═════ Source material

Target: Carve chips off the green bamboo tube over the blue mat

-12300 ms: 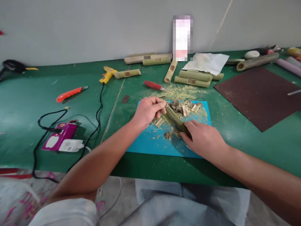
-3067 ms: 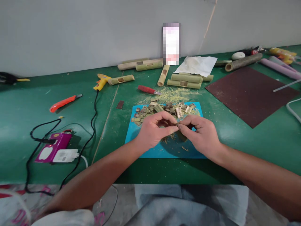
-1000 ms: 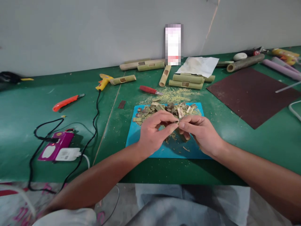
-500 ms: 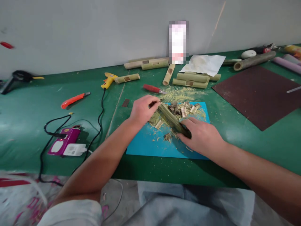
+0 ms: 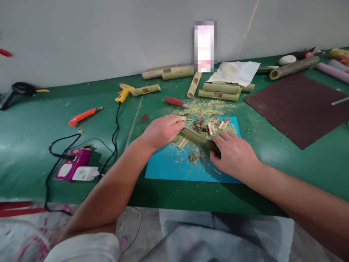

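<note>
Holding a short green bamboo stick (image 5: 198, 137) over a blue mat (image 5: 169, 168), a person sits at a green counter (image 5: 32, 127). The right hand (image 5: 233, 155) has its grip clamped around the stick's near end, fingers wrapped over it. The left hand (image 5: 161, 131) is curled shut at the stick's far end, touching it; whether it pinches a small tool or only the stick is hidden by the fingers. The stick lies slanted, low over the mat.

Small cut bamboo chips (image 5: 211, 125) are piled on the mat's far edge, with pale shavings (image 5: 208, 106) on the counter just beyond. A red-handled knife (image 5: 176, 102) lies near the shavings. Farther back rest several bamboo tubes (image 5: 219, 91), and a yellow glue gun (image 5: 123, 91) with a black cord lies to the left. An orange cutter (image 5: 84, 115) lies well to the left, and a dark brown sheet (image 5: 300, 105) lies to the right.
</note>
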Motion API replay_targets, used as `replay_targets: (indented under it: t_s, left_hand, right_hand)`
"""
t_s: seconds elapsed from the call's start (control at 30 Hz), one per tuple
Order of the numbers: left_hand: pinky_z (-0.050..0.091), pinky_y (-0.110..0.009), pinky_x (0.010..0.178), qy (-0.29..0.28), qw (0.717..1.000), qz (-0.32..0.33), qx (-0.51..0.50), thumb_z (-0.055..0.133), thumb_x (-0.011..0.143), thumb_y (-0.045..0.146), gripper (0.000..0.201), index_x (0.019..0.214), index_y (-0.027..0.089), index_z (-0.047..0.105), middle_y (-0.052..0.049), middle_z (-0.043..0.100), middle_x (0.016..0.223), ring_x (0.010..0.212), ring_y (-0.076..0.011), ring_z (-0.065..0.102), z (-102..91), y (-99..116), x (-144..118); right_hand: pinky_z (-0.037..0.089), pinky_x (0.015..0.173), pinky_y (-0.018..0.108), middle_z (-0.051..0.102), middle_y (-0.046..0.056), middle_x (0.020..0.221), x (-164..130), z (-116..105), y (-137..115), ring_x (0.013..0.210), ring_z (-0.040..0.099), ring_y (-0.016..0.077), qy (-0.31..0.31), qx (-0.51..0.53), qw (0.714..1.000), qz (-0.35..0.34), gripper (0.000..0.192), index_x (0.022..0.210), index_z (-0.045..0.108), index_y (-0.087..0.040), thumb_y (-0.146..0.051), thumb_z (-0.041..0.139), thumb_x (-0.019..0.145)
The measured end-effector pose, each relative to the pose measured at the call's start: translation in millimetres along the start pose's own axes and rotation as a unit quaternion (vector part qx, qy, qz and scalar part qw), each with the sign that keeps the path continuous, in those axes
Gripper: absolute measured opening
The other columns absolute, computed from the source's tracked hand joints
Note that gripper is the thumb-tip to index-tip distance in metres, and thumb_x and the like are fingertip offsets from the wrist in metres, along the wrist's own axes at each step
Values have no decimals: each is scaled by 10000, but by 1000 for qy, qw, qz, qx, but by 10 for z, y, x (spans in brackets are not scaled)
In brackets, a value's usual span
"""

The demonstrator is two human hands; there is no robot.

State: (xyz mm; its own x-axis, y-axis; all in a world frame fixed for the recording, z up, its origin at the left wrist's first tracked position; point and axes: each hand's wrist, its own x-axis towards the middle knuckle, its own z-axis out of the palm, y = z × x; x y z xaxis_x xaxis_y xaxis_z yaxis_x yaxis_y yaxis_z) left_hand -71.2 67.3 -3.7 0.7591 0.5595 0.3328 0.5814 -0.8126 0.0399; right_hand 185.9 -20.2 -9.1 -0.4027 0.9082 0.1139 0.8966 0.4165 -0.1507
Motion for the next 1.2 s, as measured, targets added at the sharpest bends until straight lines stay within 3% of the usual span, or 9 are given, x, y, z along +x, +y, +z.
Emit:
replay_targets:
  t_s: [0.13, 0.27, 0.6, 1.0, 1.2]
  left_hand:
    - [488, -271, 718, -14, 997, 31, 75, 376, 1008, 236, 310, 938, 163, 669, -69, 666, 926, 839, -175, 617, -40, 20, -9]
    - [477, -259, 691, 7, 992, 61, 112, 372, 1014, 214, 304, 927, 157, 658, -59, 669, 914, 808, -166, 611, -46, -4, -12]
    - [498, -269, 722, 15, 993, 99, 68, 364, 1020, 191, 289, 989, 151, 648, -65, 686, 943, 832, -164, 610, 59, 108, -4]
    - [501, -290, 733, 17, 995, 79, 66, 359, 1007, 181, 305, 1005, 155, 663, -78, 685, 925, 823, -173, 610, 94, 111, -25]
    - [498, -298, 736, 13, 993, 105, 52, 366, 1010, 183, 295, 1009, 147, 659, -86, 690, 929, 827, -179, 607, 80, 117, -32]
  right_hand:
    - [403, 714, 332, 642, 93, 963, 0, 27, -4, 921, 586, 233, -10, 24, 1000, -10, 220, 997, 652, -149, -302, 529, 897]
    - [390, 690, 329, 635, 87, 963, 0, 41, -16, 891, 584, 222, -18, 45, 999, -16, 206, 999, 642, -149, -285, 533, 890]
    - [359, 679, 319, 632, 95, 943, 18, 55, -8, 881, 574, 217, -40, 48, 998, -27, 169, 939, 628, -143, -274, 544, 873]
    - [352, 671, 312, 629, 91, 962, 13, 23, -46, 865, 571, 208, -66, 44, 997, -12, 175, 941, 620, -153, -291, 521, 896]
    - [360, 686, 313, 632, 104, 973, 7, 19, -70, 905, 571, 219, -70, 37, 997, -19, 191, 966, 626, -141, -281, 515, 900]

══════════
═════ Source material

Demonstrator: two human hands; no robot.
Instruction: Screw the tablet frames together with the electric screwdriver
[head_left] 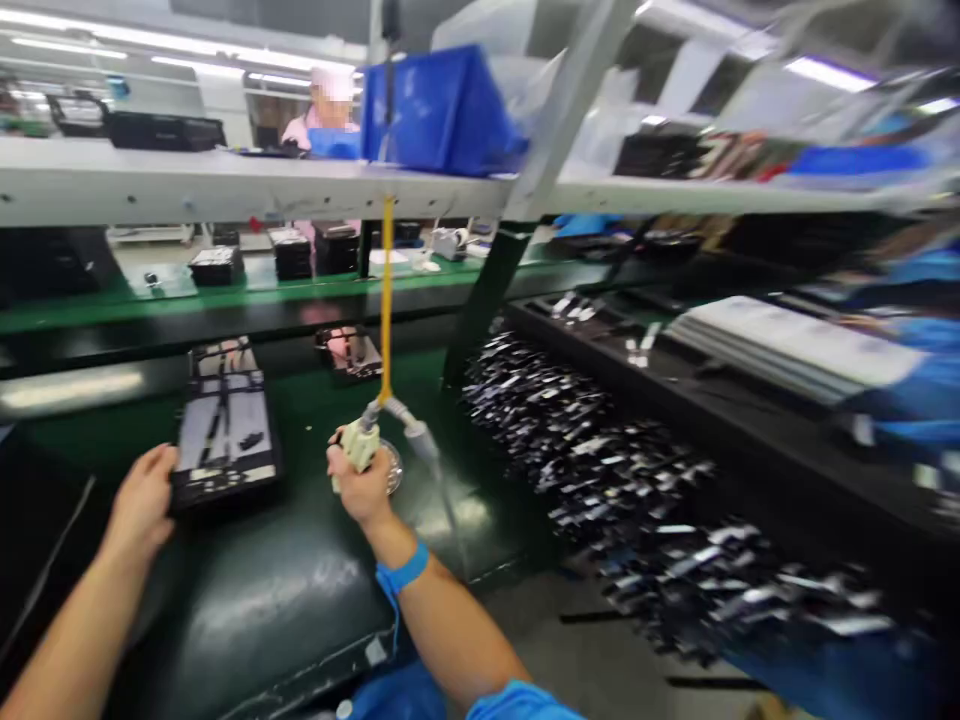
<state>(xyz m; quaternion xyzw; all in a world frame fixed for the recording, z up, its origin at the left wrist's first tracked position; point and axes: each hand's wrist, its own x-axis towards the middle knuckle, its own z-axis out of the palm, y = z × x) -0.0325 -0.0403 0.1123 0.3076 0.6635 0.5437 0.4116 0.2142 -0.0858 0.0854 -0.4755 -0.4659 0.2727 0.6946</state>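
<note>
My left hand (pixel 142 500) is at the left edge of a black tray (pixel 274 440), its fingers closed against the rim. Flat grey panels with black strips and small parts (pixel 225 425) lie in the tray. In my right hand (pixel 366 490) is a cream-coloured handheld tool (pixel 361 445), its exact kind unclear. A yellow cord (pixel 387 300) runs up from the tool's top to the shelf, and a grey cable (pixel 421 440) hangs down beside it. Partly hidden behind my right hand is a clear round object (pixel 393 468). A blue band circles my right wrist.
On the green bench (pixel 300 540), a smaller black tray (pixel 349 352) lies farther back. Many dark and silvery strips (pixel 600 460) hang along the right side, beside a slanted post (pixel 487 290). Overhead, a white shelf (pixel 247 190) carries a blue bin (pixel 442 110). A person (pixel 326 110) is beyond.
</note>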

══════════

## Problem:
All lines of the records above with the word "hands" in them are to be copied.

## Task solution:
The demonstrator is two human hands; there is no robot.
Demonstrator: two human hands; no robot.

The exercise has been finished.